Cellphone compass can measure tiny concentrations of compounds necessary for human health

Nearly every modern cellphone has a built-in compass, or magnetometer, that detects the direction of Earth’s magnetic field, providing critical information for navigation. Now a team of researchers on the National Institute of Standards and Technology (NIST) has developed a way that uses an unusual cellphone magnetometer for a completely different purpose — to measure the concentration of glucose, a marker for diabetes, to high accuracy.

The identical technique, which uses the magnetometer together with magnetic materials designed to alter their shape in response to biological or environmental cues, may very well be used to rapidly and cheaply measure a number of other biomedical properties for monitoring or diagnosing human disease. The tactic also has the potential to detect environmental toxins, said NIST scientist Gary Zabow.

Of their proof-of-concept study, Zabow and fellow NIST researcher Mark Ferris clamped to a cellphone a tiny well containing the answer to be tested and a strip of hydrogel — a porous material that swells when immersed in water. The researchers embedded tiny magnetic particles inside the hydrogel, which they’d engineered to react either to the presence of glucose or to pH levels (a measure of acidity) by expanding or contracting. Changing pH levels could be related to a wide range of biological disorders.
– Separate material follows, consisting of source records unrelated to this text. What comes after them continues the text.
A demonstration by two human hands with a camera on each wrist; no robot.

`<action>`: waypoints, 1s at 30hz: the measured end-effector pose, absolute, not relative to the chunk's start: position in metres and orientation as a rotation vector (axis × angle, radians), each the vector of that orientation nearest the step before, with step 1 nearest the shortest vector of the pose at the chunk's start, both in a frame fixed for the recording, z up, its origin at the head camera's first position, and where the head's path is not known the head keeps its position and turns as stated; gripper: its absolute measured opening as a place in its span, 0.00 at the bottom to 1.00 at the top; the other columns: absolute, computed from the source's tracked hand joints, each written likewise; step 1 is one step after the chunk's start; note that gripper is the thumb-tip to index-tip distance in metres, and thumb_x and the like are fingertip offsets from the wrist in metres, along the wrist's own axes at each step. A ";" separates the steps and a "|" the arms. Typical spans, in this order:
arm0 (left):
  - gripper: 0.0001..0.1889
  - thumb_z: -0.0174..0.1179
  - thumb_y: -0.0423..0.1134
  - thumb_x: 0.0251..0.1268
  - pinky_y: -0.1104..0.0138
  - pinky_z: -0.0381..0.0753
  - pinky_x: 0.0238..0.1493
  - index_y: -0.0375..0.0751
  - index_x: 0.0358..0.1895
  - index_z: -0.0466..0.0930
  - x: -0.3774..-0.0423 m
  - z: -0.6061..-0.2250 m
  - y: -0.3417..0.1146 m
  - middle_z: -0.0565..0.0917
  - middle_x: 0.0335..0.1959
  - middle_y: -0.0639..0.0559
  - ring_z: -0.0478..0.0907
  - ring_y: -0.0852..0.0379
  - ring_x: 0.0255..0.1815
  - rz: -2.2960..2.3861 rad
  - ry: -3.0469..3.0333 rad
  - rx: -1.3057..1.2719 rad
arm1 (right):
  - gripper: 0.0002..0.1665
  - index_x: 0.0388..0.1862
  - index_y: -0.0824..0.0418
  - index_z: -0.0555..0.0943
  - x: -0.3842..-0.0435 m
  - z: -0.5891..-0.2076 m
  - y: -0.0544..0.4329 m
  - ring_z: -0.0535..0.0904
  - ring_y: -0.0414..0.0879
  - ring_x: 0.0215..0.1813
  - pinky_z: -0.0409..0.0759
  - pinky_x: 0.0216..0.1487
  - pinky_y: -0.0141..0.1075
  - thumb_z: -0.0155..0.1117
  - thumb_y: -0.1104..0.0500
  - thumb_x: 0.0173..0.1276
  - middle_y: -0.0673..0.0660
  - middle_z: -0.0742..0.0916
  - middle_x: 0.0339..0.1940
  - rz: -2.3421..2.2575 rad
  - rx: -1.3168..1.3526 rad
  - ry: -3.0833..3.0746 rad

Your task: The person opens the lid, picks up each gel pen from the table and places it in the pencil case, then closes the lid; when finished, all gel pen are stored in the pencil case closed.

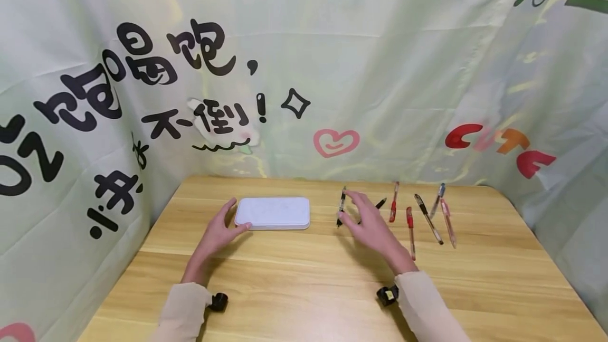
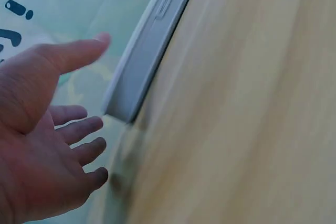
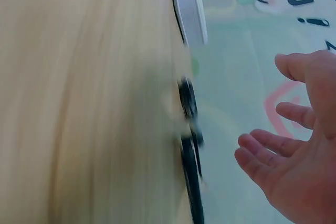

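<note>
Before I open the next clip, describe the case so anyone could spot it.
On the wooden table, look left of the scattered pens. The pale case lies by the left hand, the only broad, flat, round-cornered thing there.

Curtained booth (room type unclear): printed cloth (image 1: 380,78), wood-look table (image 1: 304,284).
</note>
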State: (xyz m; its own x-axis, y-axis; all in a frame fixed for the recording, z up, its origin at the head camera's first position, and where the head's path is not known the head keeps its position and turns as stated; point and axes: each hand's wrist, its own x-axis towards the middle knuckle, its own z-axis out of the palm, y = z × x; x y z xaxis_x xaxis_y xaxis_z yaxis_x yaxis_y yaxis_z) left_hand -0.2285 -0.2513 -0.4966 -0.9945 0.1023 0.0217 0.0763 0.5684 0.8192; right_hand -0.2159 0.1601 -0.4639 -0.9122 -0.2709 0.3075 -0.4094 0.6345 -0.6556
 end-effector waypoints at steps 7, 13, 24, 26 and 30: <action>0.61 0.79 0.45 0.55 0.44 0.55 0.77 0.34 0.83 0.43 -0.238 -0.512 -0.236 0.54 0.81 0.32 0.53 0.36 0.80 1.485 2.727 0.220 | 0.42 0.79 0.61 0.64 -0.234 -0.477 0.118 0.69 0.64 0.74 0.68 0.71 0.59 0.71 0.57 0.71 0.63 0.71 0.77 1.465 0.614 -2.659; 0.61 0.78 0.47 0.55 0.39 0.56 0.75 0.34 0.83 0.44 -0.242 -0.513 -0.232 0.57 0.79 0.30 0.57 0.32 0.77 1.422 2.814 0.177 | 0.49 0.81 0.60 0.62 -0.247 -0.489 0.087 0.62 0.61 0.79 0.64 0.75 0.55 0.75 0.63 0.65 0.61 0.67 0.80 1.679 0.583 -2.692; 0.58 0.77 0.49 0.54 0.33 0.55 0.72 0.39 0.82 0.48 -0.241 -0.519 -0.220 0.62 0.76 0.32 0.51 0.27 0.76 1.338 2.886 0.080 | 0.57 0.82 0.65 0.58 -0.256 -0.496 0.076 0.59 0.58 0.81 0.64 0.76 0.49 0.77 0.72 0.57 0.65 0.64 0.81 1.819 0.569 -2.746; 0.58 0.78 0.49 0.52 0.33 0.57 0.71 0.39 0.81 0.49 -0.240 -0.519 -0.220 0.63 0.76 0.32 0.53 0.27 0.75 1.342 2.902 0.063 | 0.57 0.82 0.63 0.58 -0.256 -0.497 0.077 0.59 0.56 0.81 0.64 0.75 0.48 0.78 0.70 0.57 0.63 0.64 0.81 1.829 0.556 -2.747; 0.58 0.79 0.48 0.49 0.34 0.61 0.69 0.35 0.80 0.52 -0.240 -0.521 -0.219 0.67 0.73 0.29 0.60 0.28 0.71 1.348 2.962 0.073 | 0.57 0.81 0.63 0.61 -0.254 -0.499 0.078 0.62 0.56 0.80 0.67 0.74 0.49 0.80 0.67 0.56 0.63 0.67 0.80 1.837 0.561 -2.725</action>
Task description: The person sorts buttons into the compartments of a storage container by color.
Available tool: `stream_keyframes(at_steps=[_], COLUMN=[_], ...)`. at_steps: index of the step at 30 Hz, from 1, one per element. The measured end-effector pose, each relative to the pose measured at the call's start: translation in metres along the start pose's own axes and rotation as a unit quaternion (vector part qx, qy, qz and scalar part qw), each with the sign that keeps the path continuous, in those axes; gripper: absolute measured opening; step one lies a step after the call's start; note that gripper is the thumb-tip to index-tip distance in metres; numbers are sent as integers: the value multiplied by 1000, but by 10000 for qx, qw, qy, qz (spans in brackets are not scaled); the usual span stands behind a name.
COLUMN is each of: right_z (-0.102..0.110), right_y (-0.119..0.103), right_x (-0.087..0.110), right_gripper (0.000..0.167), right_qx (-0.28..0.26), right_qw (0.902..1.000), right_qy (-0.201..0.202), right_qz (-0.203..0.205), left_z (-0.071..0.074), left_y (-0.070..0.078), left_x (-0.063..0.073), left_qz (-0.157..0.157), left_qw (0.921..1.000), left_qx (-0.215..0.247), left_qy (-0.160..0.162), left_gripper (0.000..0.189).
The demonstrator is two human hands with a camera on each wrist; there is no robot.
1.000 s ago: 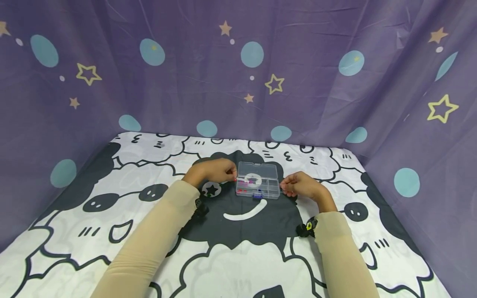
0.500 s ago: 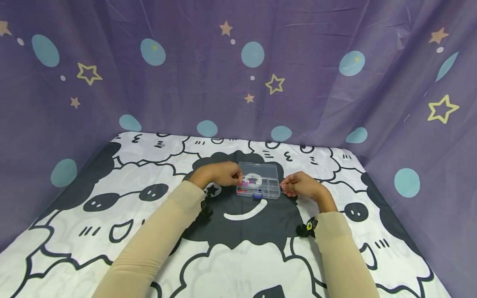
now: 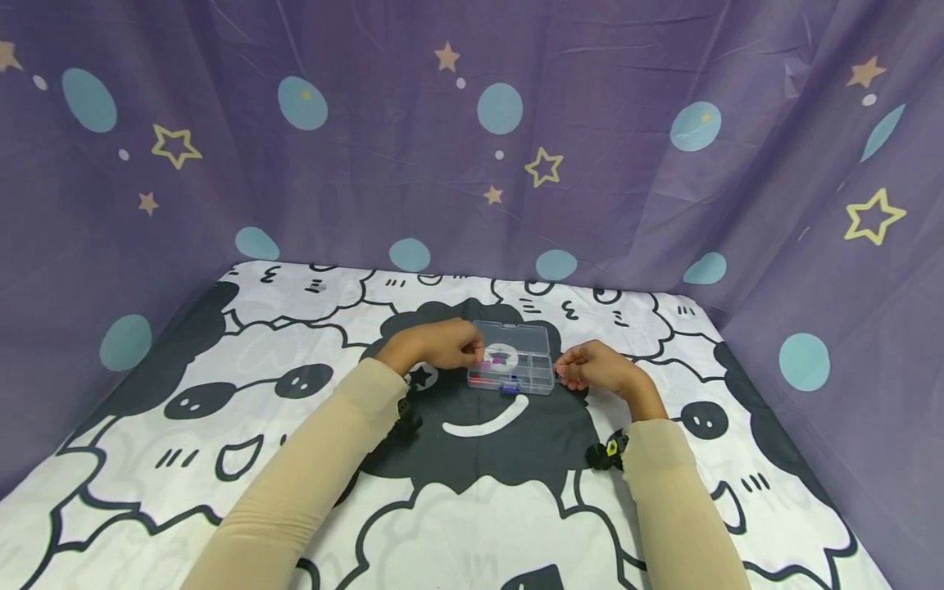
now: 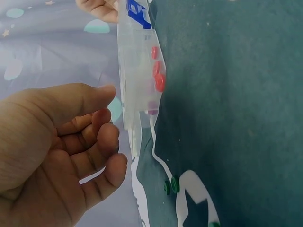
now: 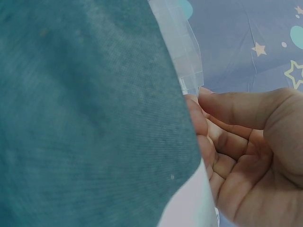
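On the dark print of the cloth lies a clear plastic compartment box (image 3: 531, 385), its lid (image 3: 512, 336) folded back. My left hand (image 3: 442, 342) hovers over the box's left end. In the left wrist view its thumb and loosely bent fingers are apart, holding nothing. Several red buttons (image 4: 160, 82) show through the box wall, with pinkish-purple pieces (image 4: 152, 108) beside them. At the opposite end, my right hand (image 3: 601, 365) pinches the box's right edge, thumb against fingers (image 5: 204, 122).
A patterned cloth (image 3: 472, 524) covers the table, with a purple curtain (image 3: 413, 188) behind it. Small green buttons (image 4: 175, 184) lie on the cloth left of the box. A blue clasp (image 3: 510, 388) is at the box front.
My left hand has moved right from the box's left edge to over its left compartments. The red button at its fingertips has been let go into the box. The right hand stays put.
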State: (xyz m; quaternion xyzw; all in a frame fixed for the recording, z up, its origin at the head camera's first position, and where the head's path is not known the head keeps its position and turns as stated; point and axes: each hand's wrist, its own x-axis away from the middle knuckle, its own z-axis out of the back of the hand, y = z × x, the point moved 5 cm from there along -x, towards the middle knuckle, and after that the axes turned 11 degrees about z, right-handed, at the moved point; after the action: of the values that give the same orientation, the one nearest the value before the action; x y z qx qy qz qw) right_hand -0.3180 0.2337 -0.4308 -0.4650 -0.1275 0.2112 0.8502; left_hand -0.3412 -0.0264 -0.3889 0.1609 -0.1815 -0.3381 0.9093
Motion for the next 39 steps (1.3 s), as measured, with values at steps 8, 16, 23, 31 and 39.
stream_keyframes(at_steps=[8,16,23,31,39], right_z=[0,0,-1,-1,-2], right_y=[2,-1,-1,-1,-2], right_x=[1,2,1,0,1], right_gripper=[20,21,20,20,21], right_qx=[-13,-40,10,-20,-14], right_qw=[10000,10000,10000,10000,10000], right_qy=[6,5,2,12,-17], right_qz=[-29,-33,-33,-42,-79], left_z=[8,13,19,19,14], left_y=[-5,-22,-43,-64,-79], left_x=[11,22,25,19,11], left_qz=[40,256,444,548,482], left_qw=[10000,9997,9988,9983,9986], left_qx=[-29,43,80,149,200], left_qy=[41,47,165,140,-17], left_gripper=[16,18,14,15,12])
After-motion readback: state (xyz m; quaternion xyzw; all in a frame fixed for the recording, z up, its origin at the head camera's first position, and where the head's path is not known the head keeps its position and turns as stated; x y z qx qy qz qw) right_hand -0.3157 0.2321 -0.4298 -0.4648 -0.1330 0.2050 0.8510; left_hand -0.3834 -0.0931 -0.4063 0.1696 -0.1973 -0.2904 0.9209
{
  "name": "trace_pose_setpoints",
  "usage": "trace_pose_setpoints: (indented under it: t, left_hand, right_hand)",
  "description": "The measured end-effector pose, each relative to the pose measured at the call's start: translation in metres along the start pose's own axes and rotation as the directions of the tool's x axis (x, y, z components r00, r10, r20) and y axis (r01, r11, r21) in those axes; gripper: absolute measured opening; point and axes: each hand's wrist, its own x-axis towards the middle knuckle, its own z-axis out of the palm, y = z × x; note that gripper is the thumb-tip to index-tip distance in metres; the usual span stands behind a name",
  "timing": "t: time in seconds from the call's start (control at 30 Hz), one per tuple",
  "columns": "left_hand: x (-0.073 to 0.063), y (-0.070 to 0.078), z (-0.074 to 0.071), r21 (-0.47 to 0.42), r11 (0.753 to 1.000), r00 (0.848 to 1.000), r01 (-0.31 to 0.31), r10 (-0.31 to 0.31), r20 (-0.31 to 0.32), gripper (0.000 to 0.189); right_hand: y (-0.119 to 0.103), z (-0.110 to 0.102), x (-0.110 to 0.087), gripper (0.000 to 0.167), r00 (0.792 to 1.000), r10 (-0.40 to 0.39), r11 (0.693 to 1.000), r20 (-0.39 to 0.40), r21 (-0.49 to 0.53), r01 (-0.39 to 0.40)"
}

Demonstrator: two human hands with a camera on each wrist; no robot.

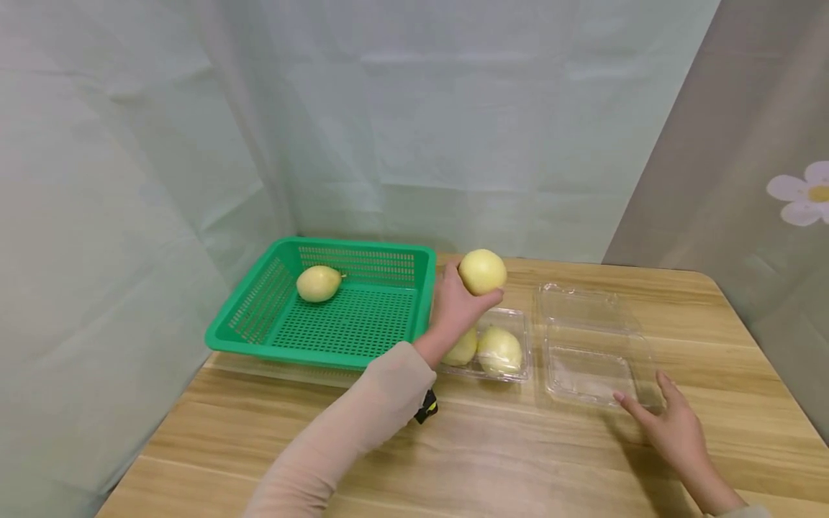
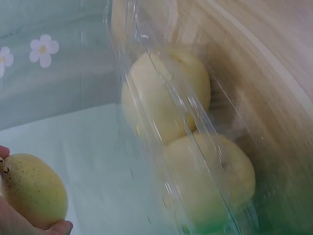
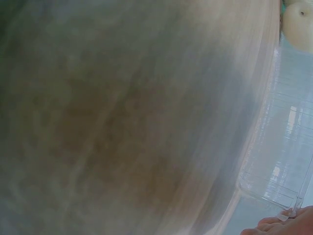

Because the hydrogels enlarged or shrunk, they moved the magnetic particles closer to or farther from the cellphone’s magnetometer, which detected the corresponding changes within the strength of the magnetic field. Employing this strategy, the researchers measured glucose concentrations as small as a number of millionths of a mole (the scientific unit for a certain variety of atoms or molecules in a substance). Although such high sensitivity just isn’t required for at-home monitoring of glucose levels using a drop of blood, it’d in the longer term enable routine testing for glucose in saliva, which comprises a much smaller concentration of the sugar.

The researchers reported their findings within the March 30, 2024 edition of Nature Communications.

Engineered, or “smart,” hydrogels just like the ones the NIST team employed are inexpensive and comparatively easy to fabricate, Ferris said, and could be tailored to react to a number of various compounds that medical researchers will probably want to measure. Of their experiments, he and Zabow stacked single layers of two different hydrogels, each of which contracted and expanded at different rates in response to pH or glucose. These bilayers amplified the motion of the hydrogels, making it easier for the magnetometer to trace changes in magnetic field strength.

Since the technique doesn’t require any electronics or power source beyond that of the cellphone nor call for any special processing of the sample, it offers a cheap method to conduct testing — even in locations with relatively few resources.

Future efforts to enhance the accuracy of such measurements using cellphone magnetometers might allow detection of DNA strands, specific proteins and histamines — compounds involved within the body’s immune response — at concentrations as little as a number of tens of nanomoles (billionths of a mole).

That improvement could have substantial profit. As an illustration, measuring histamines, that are typically detected in urine at concentrations starting from about 45 to 190 nanomoles, would ordinarily require a 24-hour urine collection and a classy laboratory evaluation.

“An at-home test using a cellphone magnetometer sensitive to nanomolar concentrations would allow measurements to be done with much less hassle,” said Ferris. More generally, enhanced sensitivity can be essential when only a small amount of a substance is out there for testing in extremely dilute quantities, Zabow added.

Similarly, the team’s study suggests that a cellphone magnetometer can measure pH levels with the identical sensitivity as a thousand-dollar benchtop meter but at a fraction of the price. A house-brewer or a baker could use the magnetometer to quickly test the pH of varied liquids to perfect their craft, and an environmental scientist could measure the pH of ground water samples on-site with higher accuracy than a litmus test strip could provide.

With a view to make the cellphone measurements a industrial success, engineers might want to develop a way to mass produce the hydrogel test strips and make sure that they’ve a protracted shelf life, Zabow said. Ideally, he added, the hydrogel strips needs to be designed to react more quickly to environmental cues so as to speed up measurements.